Forecasting with ETNA: Fast and Furious
Forecasting hundreds of time series in a trace
Hi! My name is Vlad, and I am working at Tinkoff AI Center in the ETNA team. I want to tell you about our handy framework for forecasting multiple time series — ETNA library.
Motivation
In everyday life, we always meet with forecasting problems: for example, we want to know the number of calls at service lines or how much cash will be withdrawn from the ATM during next week, month and so on. Data scientists and analysts, who face forecasting problems, should often use numerous Python and R packages for EDA, preprocessing, feature selection, fitting models.

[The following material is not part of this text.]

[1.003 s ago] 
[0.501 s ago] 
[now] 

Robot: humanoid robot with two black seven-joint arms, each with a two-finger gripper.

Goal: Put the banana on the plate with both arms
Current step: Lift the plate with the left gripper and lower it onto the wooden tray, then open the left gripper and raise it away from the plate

It is very inconvenient and time-consuming! To make things easier, we have started to develop our framework. It is like a Lego constructor without any age restrictions: using simple “bricks” (EDA methods, transforms, models) you can build either a simple “bike” to predict one time series or construct a powerful and effective “racing car” for forecasting hundreds of time series! Let’s “order” this constructor and build the first pipeline!
Getting Started
Installation
It’s effortless to install ETNA package through the command line
pip install --upgrade pip
pip install etna
Check the installation and version
pip show etna
Name: etna
Version: 1.4.0
Summary: ETNA is the first python open source framework of Tinkoff.ru AI Center. It is designed to make working with time series simple, productive, and fun.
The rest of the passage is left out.